First-year graduate student Aamir Ahmed Khan, coordinator of the event, said recitation of the Qur'an is a fundamental part of prayer. Muslims believe the Qur'an is the word of God to the prophet Muhammad.

"Muslim prayer is five times a day and they recite some part of the Qur'an in each of the prayers, and they want to do so in the most beautiful voices," Khan said. "If somebody wants to become successful or skillful in this art, he has to train also, and there are many very famous reciters in the world that are excelling in this field … It basically requires the mastery of the up and down of the voice, also using several of your muscles in the mouth or throat to correctly pronounce Arabic."

Khan said RasoulRasoulipour, a post-doctoral research associate in the Department of Theology, will discuss the significance of the prayer form and recite part of the Qur'an. Rasoulipour will also share examples of other people's recitations.

Khan said the Art of Qur'an Recitation will feature another speaker, Abdul Rashied Omar, and a review of the book "The Art of Reciting the Qur'an" by Kristina Nelson. There will also be a question and answer session.

"The book review we are doing [is] just to highlight the scholarship that is going into researching and learning about reciting Qur'an," Khan said. "There are books about it and we chose this book especially because it is by an American professor, so the general audience can connect to it."

Wong said interfaith understanding and dialogue helps to connect cultures.

"The more we can invite other people into our prayer, into our faith, not converting people, but just [inviting] them into it, it really helps us understand each other or embrace each other," she said. "And I personally believe that is how we, as humanity, are tied together."

Learning about other faiths makes a person think and feel about his or her own religion, Wong said.

"They're entering this way of communicating with God and they make their faith life better," she said. "So the intention is not to try to convert people, but to help learning by [comparing] and [contrasting] so that we embrace our own [faith] more dearly."

Khan said MSA consists of 20 to 30 graduate students and slightly more undergraduates. He said most of the graduate students are from other countries, whereas most of the undergraduates are American citizens.
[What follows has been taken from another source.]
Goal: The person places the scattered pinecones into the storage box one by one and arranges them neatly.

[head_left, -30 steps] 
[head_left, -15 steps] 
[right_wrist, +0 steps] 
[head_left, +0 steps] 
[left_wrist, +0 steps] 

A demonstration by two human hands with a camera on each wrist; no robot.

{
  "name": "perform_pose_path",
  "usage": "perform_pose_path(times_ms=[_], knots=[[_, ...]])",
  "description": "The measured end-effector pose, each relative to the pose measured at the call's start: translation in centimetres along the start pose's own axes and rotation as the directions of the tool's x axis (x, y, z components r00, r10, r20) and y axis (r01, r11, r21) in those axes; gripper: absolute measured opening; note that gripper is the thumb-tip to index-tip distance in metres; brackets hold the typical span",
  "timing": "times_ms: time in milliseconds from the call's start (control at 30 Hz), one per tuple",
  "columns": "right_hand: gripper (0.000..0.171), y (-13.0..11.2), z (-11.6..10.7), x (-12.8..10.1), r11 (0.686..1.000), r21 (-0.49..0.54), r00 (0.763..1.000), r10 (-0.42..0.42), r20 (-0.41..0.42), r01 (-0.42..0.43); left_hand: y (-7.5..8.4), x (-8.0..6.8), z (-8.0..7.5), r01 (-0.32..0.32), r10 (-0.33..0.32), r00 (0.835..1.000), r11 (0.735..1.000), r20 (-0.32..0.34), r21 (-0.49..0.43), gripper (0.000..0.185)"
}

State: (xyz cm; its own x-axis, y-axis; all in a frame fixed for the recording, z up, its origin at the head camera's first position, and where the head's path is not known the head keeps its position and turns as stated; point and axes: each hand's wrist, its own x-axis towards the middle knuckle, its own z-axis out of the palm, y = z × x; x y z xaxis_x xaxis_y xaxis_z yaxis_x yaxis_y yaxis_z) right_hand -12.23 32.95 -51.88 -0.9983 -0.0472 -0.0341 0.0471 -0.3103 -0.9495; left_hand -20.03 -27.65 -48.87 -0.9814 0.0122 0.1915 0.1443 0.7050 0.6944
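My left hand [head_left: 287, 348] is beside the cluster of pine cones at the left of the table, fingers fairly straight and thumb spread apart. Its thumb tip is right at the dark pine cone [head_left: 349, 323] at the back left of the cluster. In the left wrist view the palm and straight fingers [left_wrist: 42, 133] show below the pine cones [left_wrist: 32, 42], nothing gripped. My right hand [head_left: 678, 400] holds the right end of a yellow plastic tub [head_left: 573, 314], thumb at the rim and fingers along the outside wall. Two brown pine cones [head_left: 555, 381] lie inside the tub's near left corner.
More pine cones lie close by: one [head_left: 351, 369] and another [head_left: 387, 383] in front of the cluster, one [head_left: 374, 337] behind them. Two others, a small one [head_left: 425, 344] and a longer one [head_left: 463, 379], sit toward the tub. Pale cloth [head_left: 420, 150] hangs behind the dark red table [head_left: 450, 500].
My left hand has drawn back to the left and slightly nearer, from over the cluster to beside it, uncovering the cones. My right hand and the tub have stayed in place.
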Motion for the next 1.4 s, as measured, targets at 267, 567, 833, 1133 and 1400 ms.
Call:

MSA celebrates Muslim festivals and helps new Muslim students adjust to attending a Catholic university, Khan said.

"Because Muslims have to pray five times a day, we also gather occasionally for afternoon prayer at [the Coleman-Morse Center]," he said. "So these services are basically for Muslim students on campus, but the event like this … is [a] kind of outreach."

Khan said Campus Ministry and MSA are hosting the Art of Qur'an Recitation to expose students to other forms of prayer.

"I think this will be very helpful for people of the Catholic community and also other religions that don't have an idea about how Muslims go about their prayers," he said.

The prayer service will take place Tuesday at 7 p.m. in the Coleman-Morse Center.